◆ What needs to be done
What follows is a listing. Write it all out exactly.

◆ Input material

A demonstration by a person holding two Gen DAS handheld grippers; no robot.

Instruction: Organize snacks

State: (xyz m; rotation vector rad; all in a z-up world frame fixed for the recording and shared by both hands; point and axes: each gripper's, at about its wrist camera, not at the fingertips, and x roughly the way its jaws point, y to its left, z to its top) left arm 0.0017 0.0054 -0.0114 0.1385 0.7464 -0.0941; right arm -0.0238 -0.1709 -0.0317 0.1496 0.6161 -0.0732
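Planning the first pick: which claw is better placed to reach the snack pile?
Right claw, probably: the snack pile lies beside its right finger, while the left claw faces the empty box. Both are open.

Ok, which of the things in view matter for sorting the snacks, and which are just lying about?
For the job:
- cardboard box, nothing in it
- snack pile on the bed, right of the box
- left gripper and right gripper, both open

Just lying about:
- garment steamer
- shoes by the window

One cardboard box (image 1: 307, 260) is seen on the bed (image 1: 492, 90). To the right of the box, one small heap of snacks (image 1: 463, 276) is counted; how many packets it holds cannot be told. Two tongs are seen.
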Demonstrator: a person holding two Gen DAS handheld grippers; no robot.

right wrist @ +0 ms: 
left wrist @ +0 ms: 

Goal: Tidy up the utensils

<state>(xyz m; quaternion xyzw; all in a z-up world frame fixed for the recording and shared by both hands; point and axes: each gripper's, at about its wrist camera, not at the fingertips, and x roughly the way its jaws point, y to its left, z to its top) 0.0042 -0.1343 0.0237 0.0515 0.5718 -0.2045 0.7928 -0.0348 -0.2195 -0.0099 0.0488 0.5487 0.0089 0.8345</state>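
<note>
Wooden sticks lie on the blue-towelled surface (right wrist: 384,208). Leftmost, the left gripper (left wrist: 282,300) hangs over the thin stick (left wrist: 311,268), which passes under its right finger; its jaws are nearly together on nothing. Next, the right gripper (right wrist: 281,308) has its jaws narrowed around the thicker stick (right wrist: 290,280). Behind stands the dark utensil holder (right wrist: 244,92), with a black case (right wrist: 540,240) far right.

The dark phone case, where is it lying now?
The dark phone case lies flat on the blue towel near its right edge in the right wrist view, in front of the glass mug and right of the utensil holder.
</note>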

◆ Solution to this problem
A demonstration by a person holding two Gen DAS handheld grippers; no robot.

Instruction: Organize snacks

State: (xyz m; rotation vector rad; all in a z-up world frame fixed for the recording and shared by both hands; point and axes: each gripper's, at about its wrist camera, not at the fingertips, and x roughly the way its jaws point, y to its left, z to its top) left arm 0.0017 0.0054 -0.0114 0.1385 0.7464 -0.0941; right arm -0.0238 -0.1709 -0.0317 0.1496 0.6161 -0.0732
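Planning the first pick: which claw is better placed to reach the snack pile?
Right claw, probably: the snack pile lies beside its right finger, while the left claw faces the empty box. Both are open.

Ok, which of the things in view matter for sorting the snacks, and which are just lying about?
For the job:
- cardboard box, nothing in it
- snack pile on the bed, right of the box
- left gripper and right gripper, both open

Just lying about:
- garment steamer
- shoes by the window

One cardboard box (image 1: 307, 260) is seen on the bed (image 1: 492, 90). To the right of the box, one small heap of snacks (image 1: 463, 276) is counted; how many packets it holds cannot be told. Two tongs are seen.
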Demonstrator: a person holding two Gen DAS handheld grippers; no robot.

right wrist @ +0 ms: 
left wrist @ +0 ms: 

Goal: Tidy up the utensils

<state>(xyz m; quaternion xyzw; all in a z-up world frame fixed for the recording and shared by both hands; point and axes: each gripper's, at about its wrist camera, not at the fingertips, and x roughly the way its jaws point, y to its left, z to its top) 0.0042 -0.1343 0.0237 0.0515 0.5718 -0.2045 0.7928 -0.0348 -0.2195 -0.0099 0.0488 0.5487 0.0089 0.8345</state>
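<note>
Wooden sticks lie on the blue-towelled surface (right wrist: 384,208). Leftmost, the left gripper (left wrist: 282,300) hangs over the thin stick (left wrist: 311,268), which passes under its right finger; its jaws are nearly together on nothing. Next, the right gripper (right wrist: 281,308) has its jaws narrowed around the thicker stick (right wrist: 290,280). Behind stands the dark utensil holder (right wrist: 244,92), with a black case (right wrist: 540,240) far right.

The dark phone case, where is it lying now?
The dark phone case lies flat on the blue towel near its right edge in the right wrist view, in front of the glass mug and right of the utensil holder.
</note>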

This exercise requires no further response.